#python #python-multiprocessing #zipfile
#python #python-многопроцессорная обработка #python-zipfile
Вопрос:
Я пытаюсь прочитать необработанные данные из zip-файла. Структура этого файла:
- zipfile
- данные
- Spectral0.data
- Spectral1.data
- Спектральный […].данные
- Spectral300.data
- Заголовок
- данные
Цель состоит в том, чтобы прочитать все Spectral[…].data в 2D массив numpy (тогда как Spectral0.data будет первым столбцом). Однопоточный подход занимает много времени с момента его чтения .файл данных занимает несколько секунд.
import zipfile
import numpy as np
spectralData = np.zeros(shape = (dimY, dimX), dtype=np.int16)
archive = zipfile.ZipFile(path, 'r')
for file in range(fileCount):
spectralDataRaw = archive.read('data/Spectral' str(file) '.data')
spectralData[:,file] = np.frombuffer(spectralDataRaw, np.short)
И я подумал, что использование multiprocessing
может ускорить процесс. Итак, я прочитал несколько руководств по настройке процедуры многопроцессорной обработки. Это то, что я придумал:
import zipfile
import numpy as np
import multiprocessing
from joblib import Parallel, delayed
archive = zipfile.ZipFile(path, 'r')
numCores = multiprocessing.cpu_count()
def testMult(file):
spectralDataRaw = archive.read('data/Spectral' str(file) '.data')
return np.frombuffer(spectralDataRaw, np.short)
output = Parallel(n_jobs=numCores)(delayed(testMult)(file)for file in range(fileCount))
output = np.flipud(np.rot90(np.array(output), 1, axes = (0,2)))
Используя этот подход, я получаю следующую ошибку:
numCores = multiprocessing.cpu_count()
def testMult(file):
spectralDataRaw = archive.read('data/Spectral' str(file) '.data')
return np.frombuffer(spectralDataRaw, np.short)
output = Parallel(n_jobs=numCores)(delayed(testMult)(file)for file in range(fileCount))
output = np.flipud(np.rot90(np.array(output), 1, axes = (0,2)))
_RemoteTraceback:
"""
Traceback (most recent call last):
File "C:ProgramDataAnaconda3envsdevEnv2libsite-packagesjoblibexternalslokybackendqueues.py", line 153, in _feed
obj_ = dumps(obj, reducers=reducers)
File "C:ProgramDataAnaconda3envsdevEnv2libsite-packagesjoblibexternalslokybackendreduction.py", line 271, in dumps
dump(obj, buf, reducers=reducers, protocol=protocol)

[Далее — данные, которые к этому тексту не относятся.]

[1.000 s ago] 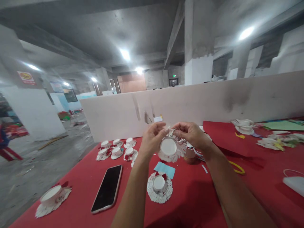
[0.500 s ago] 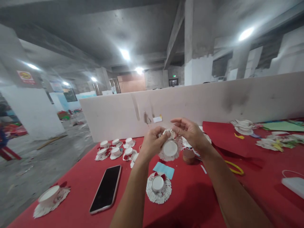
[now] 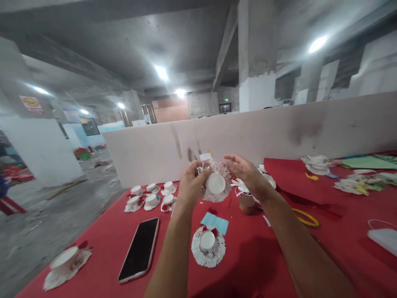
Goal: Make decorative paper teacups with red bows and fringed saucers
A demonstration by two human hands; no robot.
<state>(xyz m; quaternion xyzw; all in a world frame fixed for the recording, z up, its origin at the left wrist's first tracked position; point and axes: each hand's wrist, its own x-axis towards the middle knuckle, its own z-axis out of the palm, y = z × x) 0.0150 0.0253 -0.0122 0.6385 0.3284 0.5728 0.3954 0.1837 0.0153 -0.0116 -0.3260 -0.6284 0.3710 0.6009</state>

File "C:ProgramDataAnaconda3envsdevEnv2libsite-packagesjoblibexternalslokybackendreduction.py", line 264, in dump
_LokyPickler(file, reducers=reducers, protocol=protocol).dump(obj)
File "C:ProgramDataAnaconda3envsdevEnv2libsite-packagesjoblibexternalscloudpicklecloudpickle_fast.py", line 563, in dump
return Pickler.dump(self, obj)
TypeError: cannot pickle '_io.BufferedReader' object
"""
The above exception was the direct cause of the following exception:
Traceback (most recent call last):
File "<ipython-input-94-c4b007eea8e2>", line 8, in <module>
output = Parallel(n_jobs=numCores)(delayed(testMult)(file)for file in range(fileCount))
File "C:ProgramDataAnaconda3envsdevEnv2libsite-packagesjoblibparallel.py", line 1061, in __call__
self.retrieve()
File "C:ProgramDataAnaconda3envsdevEnv2libsite-packagesjoblibparallel.py", line 940, in retrieve
self._output.extend(job.get(timeout=self.timeout))
File "C:ProgramDataAnaconda3envsdevEnv2libsite-packagesjoblib_parallel_backends.py", line 542, in wrap_future_result
return future.result(timeout=timeout)
File "C:ProgramDataAnaconda3envsdevEnv2libconcurrentfutures_base.py", line 432, in result
return self.__get_result()
File "C:ProgramDataAnaconda3envsdevEnv2libconcurrentfutures_base.py", line 388, in __get_result
raise self._exception
PicklingError: Could not pickle the task to send it to the workers.
Мой вопрос в том, как мне правильно настроить это распараллеливание. Я читал, что zipfile не является потокобезопасным, и поэтому мне может понадобиться другой подход для чтения содержимого zip в память (ОЗУ). Я бы предпочел не читать весь zip-файл в память, поскольку файл может быть довольно большим.
Я думал об использовании from numba import njit, prange
, но там возникает проблема, из-за которой zip не поддерживается numba
. Что еще я мог сделать, чтобы это сработало?